What you are asked to do => With the pictures left out, restate exactly the part below that opens with the line containing "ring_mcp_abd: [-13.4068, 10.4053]" and closes with the line containing "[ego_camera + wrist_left".

Dataset excerpts =>
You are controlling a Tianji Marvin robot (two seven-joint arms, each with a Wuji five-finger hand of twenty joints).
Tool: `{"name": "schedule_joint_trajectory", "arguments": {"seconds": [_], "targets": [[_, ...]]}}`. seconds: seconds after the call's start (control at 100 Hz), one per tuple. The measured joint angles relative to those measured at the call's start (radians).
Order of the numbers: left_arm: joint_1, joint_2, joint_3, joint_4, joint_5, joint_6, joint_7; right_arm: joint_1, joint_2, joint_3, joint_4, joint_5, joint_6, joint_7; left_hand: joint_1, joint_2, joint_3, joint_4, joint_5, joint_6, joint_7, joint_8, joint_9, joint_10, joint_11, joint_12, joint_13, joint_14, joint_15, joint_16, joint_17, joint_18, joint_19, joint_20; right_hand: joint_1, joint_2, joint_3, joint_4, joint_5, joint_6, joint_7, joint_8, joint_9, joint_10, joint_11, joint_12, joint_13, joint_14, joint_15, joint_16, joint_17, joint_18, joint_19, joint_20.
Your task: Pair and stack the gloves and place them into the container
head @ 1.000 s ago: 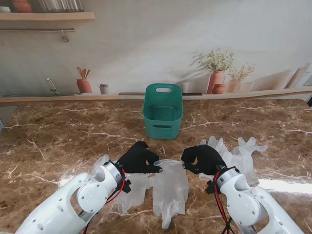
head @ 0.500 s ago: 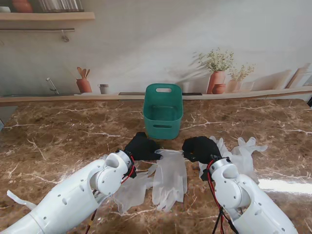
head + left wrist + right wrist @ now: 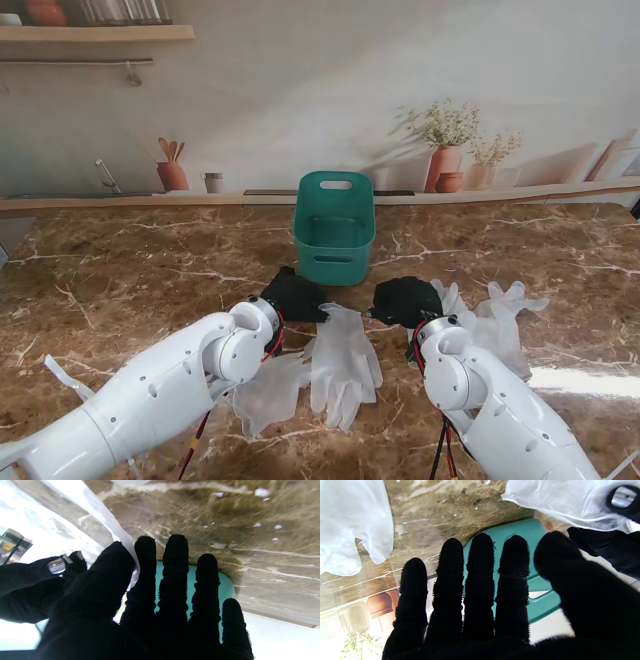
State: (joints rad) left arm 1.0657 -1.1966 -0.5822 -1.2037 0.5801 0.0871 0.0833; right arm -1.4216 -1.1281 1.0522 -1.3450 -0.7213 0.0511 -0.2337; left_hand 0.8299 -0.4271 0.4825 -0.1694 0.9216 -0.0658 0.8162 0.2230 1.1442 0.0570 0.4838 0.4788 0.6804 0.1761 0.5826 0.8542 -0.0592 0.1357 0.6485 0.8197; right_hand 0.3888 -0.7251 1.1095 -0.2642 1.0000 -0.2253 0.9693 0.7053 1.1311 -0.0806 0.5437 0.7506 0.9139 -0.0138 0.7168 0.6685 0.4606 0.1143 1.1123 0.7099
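Left hand (image 3: 291,296) pinches the cuff of the translucent white glove pair (image 3: 343,362); right hand (image 3: 404,300) at the other corner, grip unclear. Lift both evenly toward the teal plastic container (image 3: 334,232) just beyond, keeping cuffs level.

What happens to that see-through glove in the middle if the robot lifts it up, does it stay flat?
Probably not. The glove looks thin, translucent and wrinkled, so it would likely droop and fold. It probably weighs very little. Its smooth film may slip from the left hand.
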Motion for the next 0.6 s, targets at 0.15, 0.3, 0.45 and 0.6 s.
{"name": "schedule_joint_trajectory", "arguments": {"seconds": [0.15, 0.3, 0.45, 0.6], "targets": [[-0.012, 0.006, 0.008, -0.003, 0.041, 0.024, -0.049, -0.011, -0.002, 0.012, -0.007, -0.023, 0.003, -0.012, -0.160, 0.001, 0.130, 0.015, -0.099, 0.105, -0.384, 0.010, -0.206, 0.031, -0.108, -0.107, -0.091, 0.000, -0.089, -0.077, 0.000, -0.001, 0.000, -0.013, 0.000, 0.000, -0.010, 0.000, -0.031, 0.001, -0.025, -0.087, -0.022, 0.000, -0.002, -0.042, -0.001, 0.000, -0.007, 0.000, -0.010, -0.001, 0.000, 0.000], [0.002, 0.035, -0.017, -0.061, 0.054, 0.050, -0.131, -0.052, 0.003, 0.042, -0.062, -0.060, -0.004, -0.005, -0.159, 0.001, 0.130, 0.031, -0.209, 0.151, -0.608, -0.047, -0.350, 0.045, -0.146, -0.165, -0.162, 0.001, -0.178, -0.152, -0.001, -0.001, -0.015, -0.023, -0.002, 0.000, -0.022, 0.000, -0.071, 0.026, -0.114, -0.174, -0.052, 0.000, -0.055, -0.088, -0.025, 0.000, -0.050, -0.023, -0.022, -0.002, -0.014, 0.000], [0.071, 0.062, -0.114, -0.145, 0.139, 0.042, -0.148, -0.100, 0.012, 0.070, -0.125, -0.100, -0.023, 0.004, -0.159, 0.001, 0.130, 0.031, -0.245, 0.157, -0.620, -0.055, -0.423, 0.045, -0.151, -0.181, -0.194, 0.001, -0.222, -0.190, -0.001, -0.001, -0.037, -0.024, -0.013, 0.010, -0.033, 0.000, -0.071, 0.034, -0.157, -0.195, -0.064, 0.000, -0.074, -0.112, -0.025, 0.000, -0.086, -0.039, -0.029, -0.003, -0.027, 0.000], [0.208, 0.090, -0.290, -0.278, 0.232, -0.032, -0.205, -0.140, 0.015, 0.095, -0.163, -0.118, -0.029, 0.000, -0.159, 0.001, 0.127, 0.041, -0.240, 0.101, -0.492, 0.009, -0.431, 0.029, -0.149, -0.167, -0.186, 0.001, -0.222, -0.197, -0.002, 0.000, -0.041, -0.024, -0.013, 0.011, -0.035, 0.000, -0.071, 0.036, -0.170, -0.197, -0.066, 0.000, -0.085, -0.114, -0.043, 0.000, -0.103, -0.040, -0.034, -0.003, -0.040, -0.001]]}}
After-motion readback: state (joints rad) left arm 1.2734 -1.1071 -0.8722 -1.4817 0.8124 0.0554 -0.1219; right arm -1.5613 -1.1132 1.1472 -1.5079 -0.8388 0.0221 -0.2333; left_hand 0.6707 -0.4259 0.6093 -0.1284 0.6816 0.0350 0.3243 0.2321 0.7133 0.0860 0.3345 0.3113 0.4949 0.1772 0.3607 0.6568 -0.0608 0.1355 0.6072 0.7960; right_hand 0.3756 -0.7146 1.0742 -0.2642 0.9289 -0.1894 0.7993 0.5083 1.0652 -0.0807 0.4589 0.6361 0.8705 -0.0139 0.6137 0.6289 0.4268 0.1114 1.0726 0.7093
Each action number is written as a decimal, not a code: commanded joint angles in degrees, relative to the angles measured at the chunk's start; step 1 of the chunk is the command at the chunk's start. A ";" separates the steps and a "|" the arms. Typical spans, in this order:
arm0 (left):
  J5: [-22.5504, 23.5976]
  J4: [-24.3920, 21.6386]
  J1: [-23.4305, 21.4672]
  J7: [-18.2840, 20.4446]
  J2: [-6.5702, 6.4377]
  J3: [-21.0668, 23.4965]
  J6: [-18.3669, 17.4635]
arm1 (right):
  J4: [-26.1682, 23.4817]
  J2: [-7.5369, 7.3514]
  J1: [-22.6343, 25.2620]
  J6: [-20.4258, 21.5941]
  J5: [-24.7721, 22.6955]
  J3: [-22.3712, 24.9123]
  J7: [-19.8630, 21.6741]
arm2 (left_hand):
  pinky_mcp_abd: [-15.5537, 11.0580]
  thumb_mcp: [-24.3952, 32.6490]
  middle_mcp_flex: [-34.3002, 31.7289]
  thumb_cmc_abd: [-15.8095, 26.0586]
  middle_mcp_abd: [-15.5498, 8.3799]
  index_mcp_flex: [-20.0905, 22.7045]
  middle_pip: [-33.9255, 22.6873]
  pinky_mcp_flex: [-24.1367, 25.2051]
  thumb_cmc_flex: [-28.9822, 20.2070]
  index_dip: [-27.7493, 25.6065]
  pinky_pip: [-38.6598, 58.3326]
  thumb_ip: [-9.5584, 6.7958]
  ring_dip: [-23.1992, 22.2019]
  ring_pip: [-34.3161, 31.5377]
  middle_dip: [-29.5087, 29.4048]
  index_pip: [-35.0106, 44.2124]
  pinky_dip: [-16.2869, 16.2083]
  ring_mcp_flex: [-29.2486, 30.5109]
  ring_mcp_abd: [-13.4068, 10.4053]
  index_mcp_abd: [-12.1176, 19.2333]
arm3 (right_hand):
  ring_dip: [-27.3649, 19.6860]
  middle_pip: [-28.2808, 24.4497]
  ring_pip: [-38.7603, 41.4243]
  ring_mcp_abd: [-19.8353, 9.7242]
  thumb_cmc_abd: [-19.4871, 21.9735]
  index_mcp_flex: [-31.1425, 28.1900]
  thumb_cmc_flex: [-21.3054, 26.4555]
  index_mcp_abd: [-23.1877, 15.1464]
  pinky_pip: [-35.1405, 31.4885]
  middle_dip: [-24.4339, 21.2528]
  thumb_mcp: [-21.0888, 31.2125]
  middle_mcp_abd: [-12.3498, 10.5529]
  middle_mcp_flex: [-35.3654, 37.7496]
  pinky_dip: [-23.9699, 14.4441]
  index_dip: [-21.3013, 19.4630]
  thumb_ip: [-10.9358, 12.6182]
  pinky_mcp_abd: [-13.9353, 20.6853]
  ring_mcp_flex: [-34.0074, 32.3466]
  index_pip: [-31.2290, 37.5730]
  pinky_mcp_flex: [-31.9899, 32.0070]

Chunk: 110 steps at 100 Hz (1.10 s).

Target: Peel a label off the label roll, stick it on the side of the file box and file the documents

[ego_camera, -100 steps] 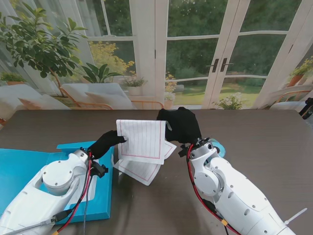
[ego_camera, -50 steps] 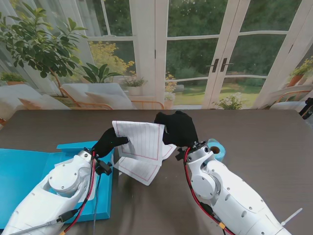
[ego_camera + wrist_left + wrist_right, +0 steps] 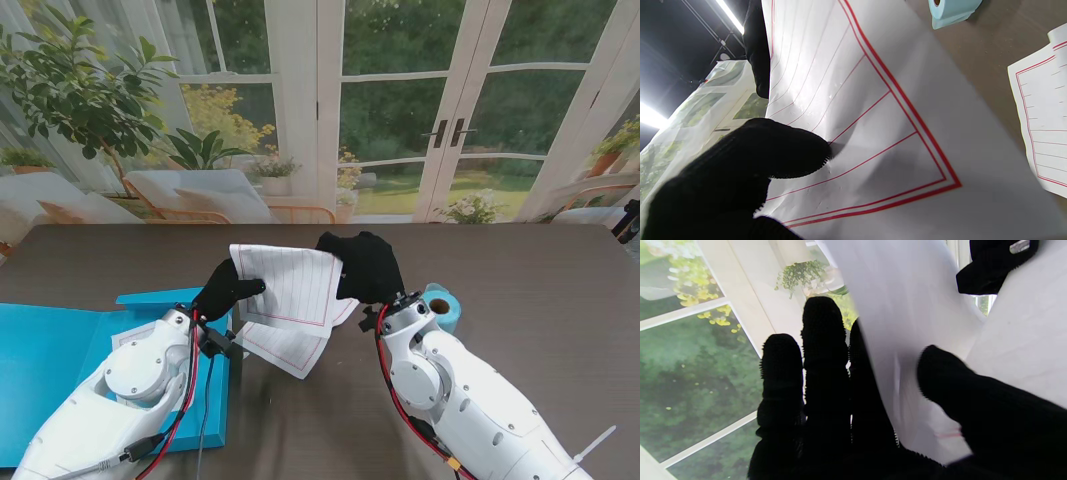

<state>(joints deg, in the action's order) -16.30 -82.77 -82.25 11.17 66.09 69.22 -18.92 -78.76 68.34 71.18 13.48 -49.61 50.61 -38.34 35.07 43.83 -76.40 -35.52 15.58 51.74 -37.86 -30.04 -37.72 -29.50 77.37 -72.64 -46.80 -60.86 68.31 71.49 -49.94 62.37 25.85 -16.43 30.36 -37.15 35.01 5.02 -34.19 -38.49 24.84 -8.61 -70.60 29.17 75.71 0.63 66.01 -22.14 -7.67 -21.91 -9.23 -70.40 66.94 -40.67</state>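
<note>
Where the stand looks down on the dark worktop [image 3: 540, 270], a lined sheet [image 3: 290, 285] held up between both hands, clear of the surface. Left hand [image 3: 226, 288] clamped on the sheet's left edge, right hand [image 3: 365, 265] gripping its right edge. More sheets [image 3: 290, 350] lying flat beneath, nearer to me. Blue file box [image 3: 60, 345] open at the left, part hidden by the left arm. Pale blue roll [image 3: 443, 303] on the worktop just right of the right wrist.

Along the left wrist: black-gloved thumb [image 3: 773, 155] pressed onto the sheet [image 3: 873, 110], paper dimpled at the tip, red border and rules plain. Right hand's fingers [image 3: 756, 50] on the far edge. Roll [image 3: 952, 10] and a second sheet [image 3: 1040, 116] on the worktop beyond.

Along the right wrist: hand [image 3: 853, 413] closed on the sheet [image 3: 907, 323], thumb on one face, three fingers upright behind the other. Left hand's glove [image 3: 993, 266] at the sheet's far side
</note>
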 commanded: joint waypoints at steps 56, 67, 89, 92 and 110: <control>2.73 -6.08 -6.32 1.80 -0.95 6.45 1.32 | -0.76 -1.79 -0.43 -1.58 -3.60 0.79 5.85 | 0.03 3.18 -2.40 -1.72 -3.51 0.86 -1.93 0.24 -3.74 -1.94 4.95 -3.13 -0.33 -0.47 -0.26 1.91 1.41 -0.07 1.59 -2.27 | -10.63 -1.66 -12.34 7.16 -7.45 28.22 -13.32 12.68 11.60 -8.00 -3.18 7.12 -41.08 1.11 -9.32 11.86 -4.77 33.80 -17.57 24.51; 4.08 -8.06 -8.35 2.48 -1.42 8.75 2.16 | -1.02 -2.23 -0.41 -2.13 -4.12 1.28 7.50 | -0.18 3.44 -2.16 -1.52 -3.20 0.45 -1.56 1.10 -3.70 -2.00 4.56 -3.17 -0.71 -0.48 0.43 1.87 1.54 -1.01 1.91 -2.51 | -11.32 -2.70 -11.71 6.73 -7.68 30.43 -14.65 15.04 12.43 -8.44 -4.90 8.87 -46.01 0.71 -8.43 11.73 -3.98 37.89 -17.96 26.71; 7.74 -13.72 -14.95 4.29 -2.54 15.37 4.24 | -0.89 -2.53 -0.26 -2.67 -4.30 1.79 8.64 | -1.26 3.62 -1.42 -1.01 -3.04 -0.48 -1.12 2.77 -3.43 -1.86 4.03 -2.93 -1.45 -0.81 1.92 2.14 1.45 -2.76 2.10 -2.47 | -11.48 -3.17 -10.92 6.58 -6.51 31.03 -14.97 15.57 12.68 -8.65 -5.70 9.09 -46.34 0.45 -7.99 11.89 -3.63 38.72 -17.95 27.39; 8.48 -14.59 -16.17 4.46 -2.68 16.44 4.57 | -0.91 -2.57 -0.23 -2.68 -4.41 1.84 8.70 | -1.31 3.62 -1.42 -0.96 -3.04 -0.52 -1.06 2.78 -3.39 -1.83 4.03 -2.89 -1.48 -0.81 1.99 2.19 1.42 -2.87 2.06 -2.42 | -11.49 -3.22 -10.79 6.59 -6.35 30.92 -14.98 15.61 12.63 -8.67 -5.79 9.12 -46.20 0.40 -7.94 11.93 -3.58 38.65 -17.92 27.30; 11.92 -18.76 -23.53 3.92 -2.85 22.21 6.29 | -1.33 -2.66 0.22 -2.61 -4.15 2.13 9.60 | -1.90 3.81 -1.08 -0.71 -2.93 -0.88 -0.84 3.73 -3.28 -1.51 3.65 -2.80 -1.74 -0.93 2.69 2.40 1.29 -3.78 2.24 -2.42 | -11.64 -3.33 -10.52 6.62 -5.51 30.08 -14.96 15.39 12.61 -8.77 -6.16 8.86 -45.30 0.25 -7.75 12.17 -3.59 38.48 -17.85 27.31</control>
<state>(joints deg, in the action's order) -4.14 -101.86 -103.51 14.81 63.70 90.67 -12.99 -79.48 65.75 70.92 10.85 -53.78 52.73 -29.90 35.30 44.22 -76.65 -36.19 15.72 51.75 -38.50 -27.24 -38.28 -29.93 77.72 -72.74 -47.48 -60.92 69.79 71.46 -48.49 59.33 25.98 -17.41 19.13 -40.14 24.14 11.74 -39.28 -10.17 11.76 5.91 -59.15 21.14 70.35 8.58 22.10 -21.70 -15.98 -10.55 -13.00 -34.12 49.75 -39.70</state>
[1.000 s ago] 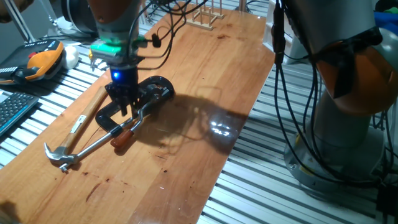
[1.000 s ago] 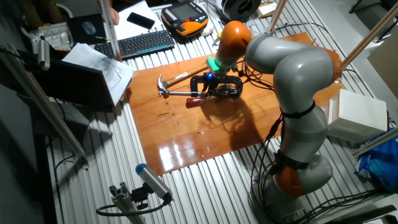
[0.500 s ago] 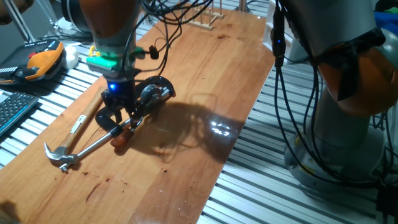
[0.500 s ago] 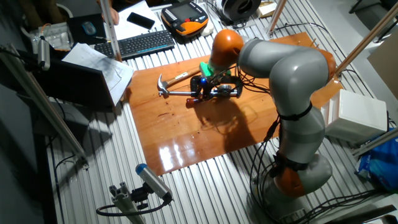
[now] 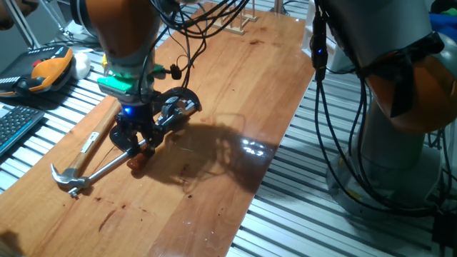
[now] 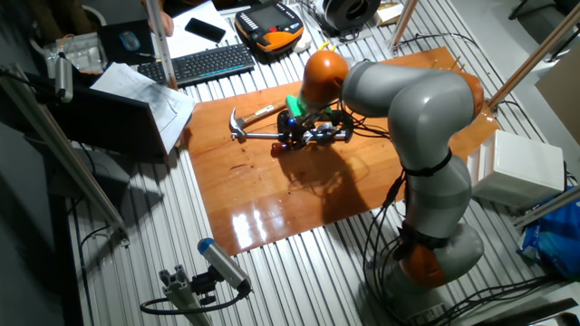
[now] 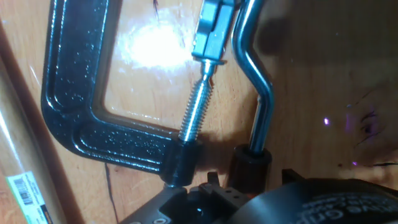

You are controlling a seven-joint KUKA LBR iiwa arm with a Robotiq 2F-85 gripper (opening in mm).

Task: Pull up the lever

Solution to this problem =>
  ring_mcp_abd: [-13.4068, 10.4053]
  index_mcp_abd: [-12.1176, 19.2333]
arm3 (right_hand):
  ring_dip: [-27.3649, 19.6860]
  middle_pip: [-28.2808, 24.4497]
  ring_pip: [-38.7603, 41.4243]
  ring_mcp_abd: [-19.8353, 9.7242]
  thumb_cmc_abd: [-19.4871, 21.9735]
  index_mcp_flex: [-31.1425, 28.1900]
  thumb_cmc_flex: [-21.3054, 26.4555]
  index_mcp_abd: [-23.1877, 15.1464]
  pinky_pip: [-35.1405, 31.4885]
  middle_dip: [-24.4339, 21.2528]
  thumb_mcp: [-21.0888, 31.2125]
  middle_mcp_abd: [-12.3498, 10.5529]
  middle_mcp_flex: [-35.3654, 37.7496]
  pinky_dip: [-23.9699, 14.4441]
  index_dip: [-21.3013, 19.4630]
  thumb_ip: [-10.9358, 12.6182]
  pinky_mcp_abd: [-13.9353, 20.6853]
  ring_mcp_flex: [-34.0074, 32.3466]
  index_pip: [-31.2290, 37.5730]
  pinky_mcp_flex: [-31.9899, 32.0070]

Chunk: 110 steps at 100 Hz (1.10 s).

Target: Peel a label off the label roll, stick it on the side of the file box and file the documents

[ego_camera, -100 steps] 
[ego_camera, -50 steps] 
[ego_camera + wrist_left + wrist_right, +0 steps] 

This output is complete.